> **TASK REQUIREMENTS**:
Go through the listing below. Copy each line that has the string "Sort".

> **INFORMATION SHOWN**:
——

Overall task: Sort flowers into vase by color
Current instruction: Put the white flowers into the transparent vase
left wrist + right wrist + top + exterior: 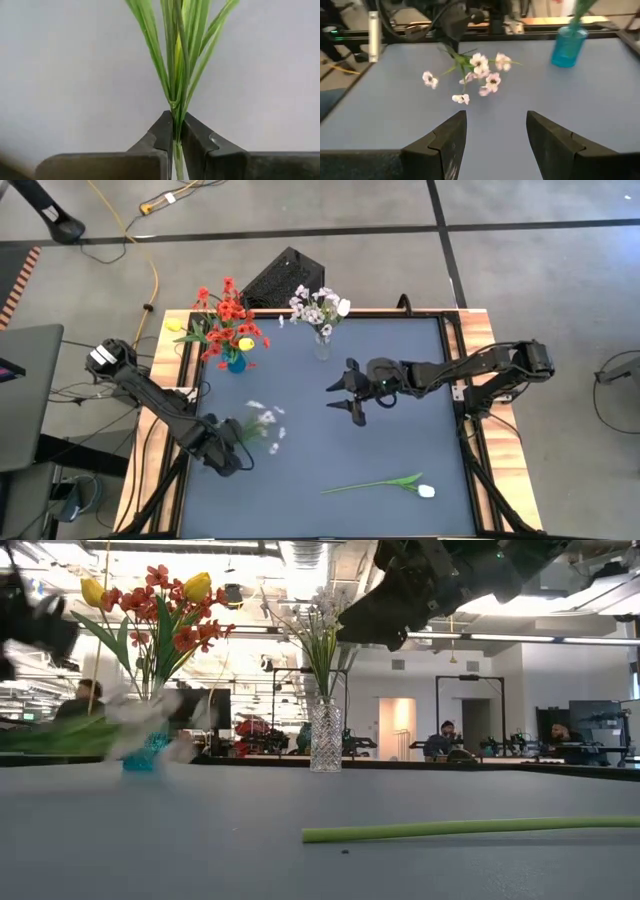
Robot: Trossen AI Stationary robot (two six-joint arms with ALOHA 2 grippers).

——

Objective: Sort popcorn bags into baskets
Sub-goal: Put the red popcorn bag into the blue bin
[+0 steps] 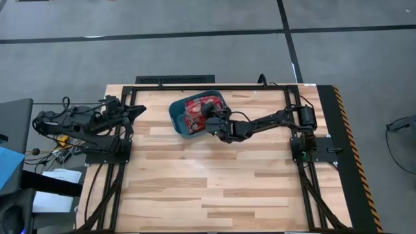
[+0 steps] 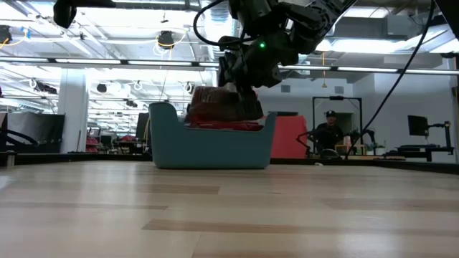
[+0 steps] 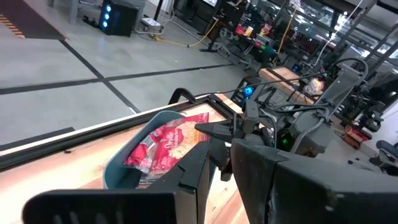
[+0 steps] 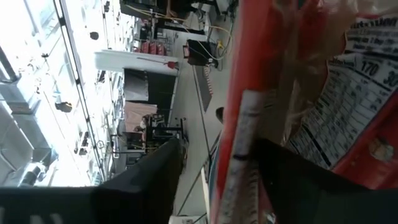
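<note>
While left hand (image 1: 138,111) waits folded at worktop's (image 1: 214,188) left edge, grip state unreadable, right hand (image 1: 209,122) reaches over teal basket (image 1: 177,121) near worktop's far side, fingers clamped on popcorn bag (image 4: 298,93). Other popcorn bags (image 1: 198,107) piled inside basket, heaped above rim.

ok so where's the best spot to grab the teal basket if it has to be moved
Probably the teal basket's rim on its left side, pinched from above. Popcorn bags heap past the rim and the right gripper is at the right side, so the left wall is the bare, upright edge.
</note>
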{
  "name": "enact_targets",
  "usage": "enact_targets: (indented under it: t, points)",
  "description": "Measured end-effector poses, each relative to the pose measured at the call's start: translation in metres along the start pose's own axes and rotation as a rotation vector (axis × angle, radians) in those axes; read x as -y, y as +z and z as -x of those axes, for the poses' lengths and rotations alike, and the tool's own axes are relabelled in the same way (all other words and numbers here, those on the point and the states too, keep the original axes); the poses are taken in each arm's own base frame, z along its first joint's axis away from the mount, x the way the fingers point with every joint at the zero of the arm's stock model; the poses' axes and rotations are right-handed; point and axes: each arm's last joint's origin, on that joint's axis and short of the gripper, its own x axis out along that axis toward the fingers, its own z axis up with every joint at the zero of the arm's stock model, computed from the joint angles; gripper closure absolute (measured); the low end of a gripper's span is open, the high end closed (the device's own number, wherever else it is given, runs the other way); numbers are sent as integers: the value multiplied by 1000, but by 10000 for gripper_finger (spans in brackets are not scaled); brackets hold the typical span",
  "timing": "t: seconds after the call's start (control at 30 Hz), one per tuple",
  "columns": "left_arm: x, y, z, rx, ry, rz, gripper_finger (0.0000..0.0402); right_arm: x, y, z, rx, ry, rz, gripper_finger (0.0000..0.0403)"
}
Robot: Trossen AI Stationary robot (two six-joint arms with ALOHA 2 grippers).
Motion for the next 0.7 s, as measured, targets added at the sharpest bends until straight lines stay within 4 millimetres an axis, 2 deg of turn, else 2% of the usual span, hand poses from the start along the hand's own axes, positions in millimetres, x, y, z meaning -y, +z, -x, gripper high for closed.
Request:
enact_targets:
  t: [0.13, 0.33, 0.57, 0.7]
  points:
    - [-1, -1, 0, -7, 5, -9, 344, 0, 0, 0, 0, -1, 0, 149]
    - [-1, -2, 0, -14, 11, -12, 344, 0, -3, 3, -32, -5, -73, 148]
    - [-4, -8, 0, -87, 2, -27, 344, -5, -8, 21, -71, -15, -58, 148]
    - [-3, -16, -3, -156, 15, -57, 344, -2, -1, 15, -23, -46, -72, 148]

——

> **SOLUTION FOR THIS PROBLEM**:
Overall task: Sort flowers into vase by color
Objective: Sort popcorn bags into baskets

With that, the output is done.